This is problematic, the study’s authors say, because none of the options now available for treating localized prostate cancer have been shown to be any better than the others.

“The different treatments for prostate cancer…entail different side effects, different recovery profiles, and they require different time commitments,” Dr. Thomas L. Jang of The Cancer Institute of New Jersey in New Brunswick, one of the study’s authors, told Reuters Health. For this reason, he and his colleagues say, it should be the patient’s preferences — rather than the physician’s specialty — that guides treatment decisions.

Current options available for treating prostate cancer that has not spread include watchful waiting, in which a patient receives no treatment but is monitored closely; hormone therapy; radiation therapy; or surgery to remove the prostate. Radiation and surgery both carry the risk of urinary incontinence and impotence; hormone therapy can cause hot flashes, breast tenderness, and loss of sex drive; while watchful waiting may lead to anxiety in men who fear their cancer will spread.

Surveys have suggested that specialists are more likely to recommend the type of treatment they provide; for example, radiation oncologists prefer radiation therapy, while urologists choose surgery.

To investigate whether the type of physician a prostate cancer saw would actually influence the type of treatment he got, Jang and his team looked at Medicare data on more than 85,000 men 65 and older diagnosed between 1994 and 2002 with localized prostate cancer. Within nine months of diagnosis, 21 percent had undergone prostate removal; 42 percent had radiation; 17 percent had hormone therapy; and 20 percent watchful waiting. Jang conducted the study, which is published in the Archives of Internal Medicine, while at Memorial-Sloan Kettering Cancer Center in New York City.

Half of the men had only seen a urologist, while 44 percent had seen a radiation oncologist and a urologist, 3 percent had seen a urologist and a medical oncologist, and 3 percent had seen all three specialists.

One-third of the men who had only seen a urologist underwent prostate surgery, and surgery was the most common treatment for the men who were 65 to 74 years old and only saw a urologist. However, among men of any age who saw a radiation oncologist as well as a urologist, radiation therapy was the most common treatment; 83 percent of these men received radiation therapy.
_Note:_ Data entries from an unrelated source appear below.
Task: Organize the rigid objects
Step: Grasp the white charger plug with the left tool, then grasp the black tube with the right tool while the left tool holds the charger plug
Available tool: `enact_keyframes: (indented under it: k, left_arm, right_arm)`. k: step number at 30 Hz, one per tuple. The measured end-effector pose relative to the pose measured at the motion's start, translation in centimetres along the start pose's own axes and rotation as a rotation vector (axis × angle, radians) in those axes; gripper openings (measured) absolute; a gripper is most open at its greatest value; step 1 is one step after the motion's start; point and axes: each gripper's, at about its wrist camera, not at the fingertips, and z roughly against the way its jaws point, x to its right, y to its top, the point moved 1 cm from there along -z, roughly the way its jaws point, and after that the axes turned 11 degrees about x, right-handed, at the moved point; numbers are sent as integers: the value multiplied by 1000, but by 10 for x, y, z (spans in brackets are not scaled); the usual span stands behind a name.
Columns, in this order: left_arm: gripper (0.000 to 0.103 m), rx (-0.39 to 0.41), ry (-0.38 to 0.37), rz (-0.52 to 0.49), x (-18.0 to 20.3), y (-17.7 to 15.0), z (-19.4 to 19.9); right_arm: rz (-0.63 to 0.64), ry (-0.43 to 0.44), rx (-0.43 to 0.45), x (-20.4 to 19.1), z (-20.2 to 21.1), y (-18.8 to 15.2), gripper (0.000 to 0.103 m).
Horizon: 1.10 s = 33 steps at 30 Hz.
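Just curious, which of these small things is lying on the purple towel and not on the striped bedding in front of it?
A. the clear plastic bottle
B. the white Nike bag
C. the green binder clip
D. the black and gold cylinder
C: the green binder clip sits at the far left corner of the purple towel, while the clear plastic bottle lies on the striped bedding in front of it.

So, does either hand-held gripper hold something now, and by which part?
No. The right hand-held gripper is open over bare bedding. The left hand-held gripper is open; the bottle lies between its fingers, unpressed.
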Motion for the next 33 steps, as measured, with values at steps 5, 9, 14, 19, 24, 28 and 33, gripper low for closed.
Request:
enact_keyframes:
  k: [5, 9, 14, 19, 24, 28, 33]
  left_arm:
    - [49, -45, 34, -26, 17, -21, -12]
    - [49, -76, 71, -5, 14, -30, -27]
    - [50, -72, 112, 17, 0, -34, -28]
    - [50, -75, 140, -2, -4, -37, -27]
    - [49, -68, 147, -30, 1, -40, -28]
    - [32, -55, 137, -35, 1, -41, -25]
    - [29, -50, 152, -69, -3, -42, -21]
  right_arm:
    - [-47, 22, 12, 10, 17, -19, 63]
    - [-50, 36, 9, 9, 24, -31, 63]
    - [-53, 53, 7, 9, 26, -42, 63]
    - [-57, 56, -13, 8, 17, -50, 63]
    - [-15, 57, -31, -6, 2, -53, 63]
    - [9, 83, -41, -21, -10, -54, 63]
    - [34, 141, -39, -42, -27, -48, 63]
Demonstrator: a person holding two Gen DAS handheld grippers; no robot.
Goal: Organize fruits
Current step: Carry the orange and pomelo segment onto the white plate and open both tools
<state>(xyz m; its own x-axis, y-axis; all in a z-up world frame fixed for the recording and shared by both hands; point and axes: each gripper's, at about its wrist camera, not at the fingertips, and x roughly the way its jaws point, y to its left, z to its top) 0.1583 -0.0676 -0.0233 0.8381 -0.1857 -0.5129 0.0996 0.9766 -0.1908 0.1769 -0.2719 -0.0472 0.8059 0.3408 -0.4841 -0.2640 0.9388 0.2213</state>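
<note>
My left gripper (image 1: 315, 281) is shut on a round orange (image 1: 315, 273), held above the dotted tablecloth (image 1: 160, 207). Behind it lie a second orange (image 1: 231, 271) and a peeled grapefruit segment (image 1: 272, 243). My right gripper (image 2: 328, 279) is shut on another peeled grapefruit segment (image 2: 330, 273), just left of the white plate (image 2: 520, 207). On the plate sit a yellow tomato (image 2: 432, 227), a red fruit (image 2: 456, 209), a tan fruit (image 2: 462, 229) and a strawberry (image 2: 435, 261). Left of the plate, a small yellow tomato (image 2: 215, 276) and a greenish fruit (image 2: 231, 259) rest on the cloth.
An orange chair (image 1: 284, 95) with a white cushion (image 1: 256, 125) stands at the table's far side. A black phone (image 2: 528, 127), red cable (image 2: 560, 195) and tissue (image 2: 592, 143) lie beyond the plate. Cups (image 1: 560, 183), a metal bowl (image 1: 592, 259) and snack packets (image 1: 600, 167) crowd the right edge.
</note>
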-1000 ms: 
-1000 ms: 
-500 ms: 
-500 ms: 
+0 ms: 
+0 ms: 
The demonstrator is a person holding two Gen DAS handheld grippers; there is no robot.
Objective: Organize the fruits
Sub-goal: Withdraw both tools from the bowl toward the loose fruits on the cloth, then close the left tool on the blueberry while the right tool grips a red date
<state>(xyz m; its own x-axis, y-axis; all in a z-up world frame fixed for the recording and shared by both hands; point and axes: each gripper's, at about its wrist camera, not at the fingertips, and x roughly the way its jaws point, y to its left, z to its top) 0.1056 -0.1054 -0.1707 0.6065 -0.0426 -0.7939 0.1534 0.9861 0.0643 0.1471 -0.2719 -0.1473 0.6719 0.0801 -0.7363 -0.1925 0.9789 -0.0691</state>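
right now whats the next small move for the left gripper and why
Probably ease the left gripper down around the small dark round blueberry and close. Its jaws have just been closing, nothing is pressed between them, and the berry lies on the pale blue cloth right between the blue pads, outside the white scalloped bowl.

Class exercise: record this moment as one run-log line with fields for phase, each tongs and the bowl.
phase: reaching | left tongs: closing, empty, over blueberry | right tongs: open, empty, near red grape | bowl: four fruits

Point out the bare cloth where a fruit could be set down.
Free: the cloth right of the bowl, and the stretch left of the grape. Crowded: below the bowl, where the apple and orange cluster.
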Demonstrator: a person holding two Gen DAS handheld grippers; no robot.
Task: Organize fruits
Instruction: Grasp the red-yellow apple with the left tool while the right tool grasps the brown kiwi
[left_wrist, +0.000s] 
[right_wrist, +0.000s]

And men who had been seen by a urologist and a medical oncologist, or a urologist only, were more likely to receive watchful waiting or hormone therapy than men who had seen both urologists and radiation oncologists.

Only about one in five men saw their primary care physician after their diagnosis of prostate cancer and before they received treatment (or within nine months of diagnosis). Nearly 60 percent of these men received watchful waiting, compared to 7 percent of men who hadn’t seen their primary care doctor.

When the researchers looked at individual urologists who had cared for at least 10 of the study participants, they found sharp doctor-to-doctor differences in whether a patient was referred to a radiation oncologists; some urologists frequently made these referrals, while others did so much less often.

Men newly diagnosed with prostate cancer face “a lot of confusion,” Jang noted, because there are so many treatment options available. “The physician who is providing the counseling for these patients should go to great lengths to provide a balanced perspective, an unbiased perspective, on these treatment options.”

And if patients don’t feel they are getting unbiased advice, Jang added, they should get a second opinion. “It’s really our responsibility to provide these men with every single available treatment option.”

SOURCE: Archives of Internal Medicine, March 8, 2010.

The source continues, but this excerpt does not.